Previous face–voice matching studies (Kamachi et al., 2003; Krauss et.al., 2002; Mavica & Barenholtz, 2013) have used a two-alternative forced choice paradigm (2AFC), which unlike a same–different paradigm does not model whether people are also able to correctly reject a match when a face and voice are from different people. The 2AFC tasks therefore give no information about possible response biases. Experiment 2 uses a same–different paradigm to give a clearer picture of face–voice matching ability.

Experiment 2 addresses three main questions. First, whether it is possible to accurately match novel faces and voices of the same age (20–30), sex, and ethnicity (White British). Second, whether matching accuracy is affected by facial stimulus type (static or dynamic). Third, in line with cross-modal matching procedures (Kamachi et al., 2003; Lachs & Pisoni, 2004), we investigated whether people are more accurate at face–voice matching when visual information (a face) is presented first, compared to when auditory information (a voice) is presented first.
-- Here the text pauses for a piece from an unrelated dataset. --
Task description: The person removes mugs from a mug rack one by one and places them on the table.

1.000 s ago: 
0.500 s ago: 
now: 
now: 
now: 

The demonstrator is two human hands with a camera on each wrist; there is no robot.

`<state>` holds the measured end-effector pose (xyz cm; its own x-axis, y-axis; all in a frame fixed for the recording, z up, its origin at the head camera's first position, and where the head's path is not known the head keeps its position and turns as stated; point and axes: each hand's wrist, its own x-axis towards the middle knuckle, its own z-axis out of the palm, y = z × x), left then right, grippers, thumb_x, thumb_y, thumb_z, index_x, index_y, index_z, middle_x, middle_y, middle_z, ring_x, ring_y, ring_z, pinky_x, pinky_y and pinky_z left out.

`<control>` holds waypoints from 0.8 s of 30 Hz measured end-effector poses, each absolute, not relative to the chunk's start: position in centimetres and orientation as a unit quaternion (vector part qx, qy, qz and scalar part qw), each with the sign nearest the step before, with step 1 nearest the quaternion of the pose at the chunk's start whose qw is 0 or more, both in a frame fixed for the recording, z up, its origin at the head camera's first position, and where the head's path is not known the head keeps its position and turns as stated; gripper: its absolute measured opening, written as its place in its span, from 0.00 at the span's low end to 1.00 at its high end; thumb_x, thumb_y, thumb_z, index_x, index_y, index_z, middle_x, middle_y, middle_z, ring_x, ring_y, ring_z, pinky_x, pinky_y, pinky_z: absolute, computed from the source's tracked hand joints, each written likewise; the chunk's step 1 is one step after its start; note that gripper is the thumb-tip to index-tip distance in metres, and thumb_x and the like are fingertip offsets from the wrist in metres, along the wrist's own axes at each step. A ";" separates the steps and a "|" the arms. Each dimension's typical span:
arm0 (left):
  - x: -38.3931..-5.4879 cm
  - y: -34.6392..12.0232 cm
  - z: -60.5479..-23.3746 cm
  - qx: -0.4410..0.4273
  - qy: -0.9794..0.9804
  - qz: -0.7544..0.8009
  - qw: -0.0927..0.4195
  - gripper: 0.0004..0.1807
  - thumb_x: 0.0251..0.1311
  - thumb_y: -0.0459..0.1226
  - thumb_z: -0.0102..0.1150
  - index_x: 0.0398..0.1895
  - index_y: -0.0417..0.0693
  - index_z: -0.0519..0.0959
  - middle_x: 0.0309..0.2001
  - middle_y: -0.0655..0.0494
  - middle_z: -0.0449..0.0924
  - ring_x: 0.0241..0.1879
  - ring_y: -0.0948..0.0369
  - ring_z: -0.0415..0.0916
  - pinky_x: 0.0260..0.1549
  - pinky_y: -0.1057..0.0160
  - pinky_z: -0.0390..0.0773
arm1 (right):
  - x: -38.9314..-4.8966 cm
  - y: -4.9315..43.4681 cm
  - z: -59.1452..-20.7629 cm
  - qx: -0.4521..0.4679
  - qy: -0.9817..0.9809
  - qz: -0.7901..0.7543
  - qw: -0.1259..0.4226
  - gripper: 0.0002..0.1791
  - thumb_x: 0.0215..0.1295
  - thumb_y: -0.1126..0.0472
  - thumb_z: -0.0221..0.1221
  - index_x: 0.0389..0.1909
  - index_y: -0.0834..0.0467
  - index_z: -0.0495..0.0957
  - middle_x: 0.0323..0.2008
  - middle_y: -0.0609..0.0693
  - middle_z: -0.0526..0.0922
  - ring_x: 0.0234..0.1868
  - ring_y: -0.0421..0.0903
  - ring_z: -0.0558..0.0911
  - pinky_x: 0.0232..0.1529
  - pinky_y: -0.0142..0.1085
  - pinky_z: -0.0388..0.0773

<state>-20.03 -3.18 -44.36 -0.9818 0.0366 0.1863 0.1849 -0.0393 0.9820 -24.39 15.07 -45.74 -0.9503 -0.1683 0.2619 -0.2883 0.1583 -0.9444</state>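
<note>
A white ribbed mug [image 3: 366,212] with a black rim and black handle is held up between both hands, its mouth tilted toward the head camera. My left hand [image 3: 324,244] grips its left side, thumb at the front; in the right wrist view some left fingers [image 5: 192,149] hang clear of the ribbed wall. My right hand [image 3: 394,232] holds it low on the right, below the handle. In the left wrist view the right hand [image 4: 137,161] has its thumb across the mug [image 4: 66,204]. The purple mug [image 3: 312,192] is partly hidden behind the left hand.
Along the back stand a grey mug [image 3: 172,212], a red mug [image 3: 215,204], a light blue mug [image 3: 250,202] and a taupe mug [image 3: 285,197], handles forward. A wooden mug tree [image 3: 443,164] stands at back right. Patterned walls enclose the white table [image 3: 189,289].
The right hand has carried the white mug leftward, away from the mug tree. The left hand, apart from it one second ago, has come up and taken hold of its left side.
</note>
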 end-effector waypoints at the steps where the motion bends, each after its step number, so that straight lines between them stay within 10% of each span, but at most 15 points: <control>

If faces and voices primarily constitute backup signals, people should be able to match novel faces and voices above chance level.

Method

The methods for Experiment 2 were the same as for Experiment 1, with exceptions explained in the following subsections.

Design

This experiment employed a 2 × 2 × 2 mixed factorial design. The between-subject factor was facial stimulus type (static or dynamic). The within-subject factors were identity (same or different) and order (face first or voice first). The dependent variable was accuracy.

Participants

There were 40 male and 40 female adult participants (n = 80) with an age range of 18–66 years (M = 25.44, SD = 8.36).

Materials

Four different versions of the experiment were created so that matching and not-matching pairs of faces and voices could be constructed using different stimulus people. Stimuli were randomly selected to be used for either one of the eight same identity or eight different identity trials. None of the faces or voices appeared more than once in each version. On different identity trials, the face and voice were matched for age, gender, and ethnicity. The stimuli that remained were used for the practice trials. Each version was repeated for static and dynamic conditions. In total, there were eight versions.

Procedure

Participants were randomly allocated to one of the eight versions of the experiment. In the dynamic facial stimulus condition, participants were also correctly informed that the face in the muted video and the voice in the recording were not saying the same thing. This was to prevent them using speech reading to match the face and voice (Kamachi et al., 2003).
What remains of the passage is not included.